Presentation Title: Getting the House in Order: Tactical intelligence in the South-West Pacific Area (SWPA)
Theme: Intelligence, Operations and Media
Presenter: Mr Nick Anderson

The aim of this presentation is to examine the Australian Army’s collection and use of tactical intelligence in the SWPA during the Second World War. The title is based on an assertion made in 1942 by Brigadier John Rogers, the Australian Army’s foremost intelligence officer, that the Army’s intelligence system was not at the standard necessary to defeat the Japanese; a new and unfamiliar enemy whom Brigadier Rogers described as clever, crafty and determined. The presentation will briefly explore to what extent the Army was able to address Rogers’ concerns throughout the course of the war. It will accomplish this by charting developments in training, equipment and doctrine, and by using the 18th Infantry Brigade as a case study through three diverse operational deployments across the duration of the Pacific War. This analysis will illuminate a level of intelligence that has been neglected at the expense of the strategic and operational levels, where the scale makes the impact of good or poor intelligence more readily apparent. While the intelligence work conducted at the tactical level in the SWPA was ‘not glamorous like a Hollywood movie’ as one veteran described it, the inhospitable climate and largely uncharted operating environment increased the importance of the work of the Australian intelligence practitioners in the Brigade and Battalion Intelligence Sections.

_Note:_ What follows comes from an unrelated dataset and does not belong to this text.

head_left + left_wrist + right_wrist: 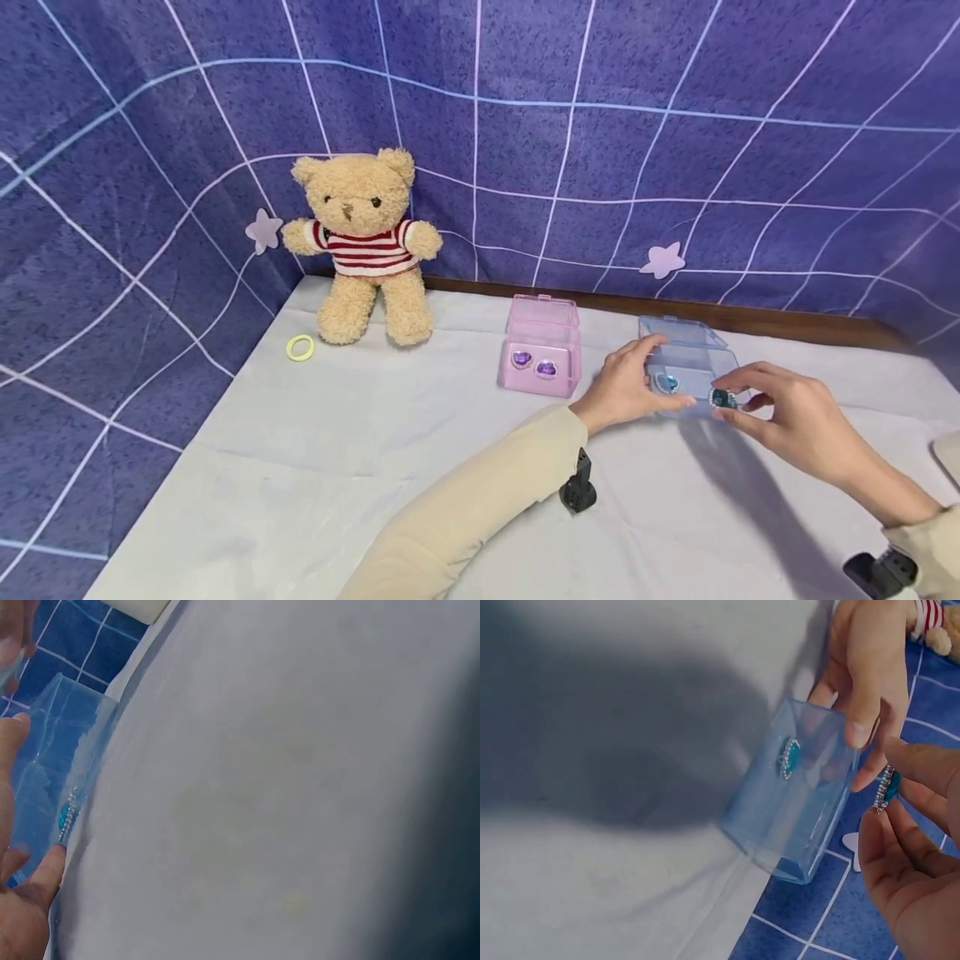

Their ability to learn and adapt was vital in contributing to the Australian Army’s tactical success.  

biography

Nicholas (Nick) Anderson holds degrees in Arts and Law from the University of Canberra, and is currently undertaking a Masters degree in Philosophy at the University of New South Wales @ ADFA. Originally from Bathurst, he moved to Canberra to take up a position as an historian with the Australian Army History Unit, spending ten years with the Unit before moving to a new role within the Department of Defence. Nicholas has travelled extensively in Papua New Guinea and has a passion for the country, which ties in with his current tertiary study.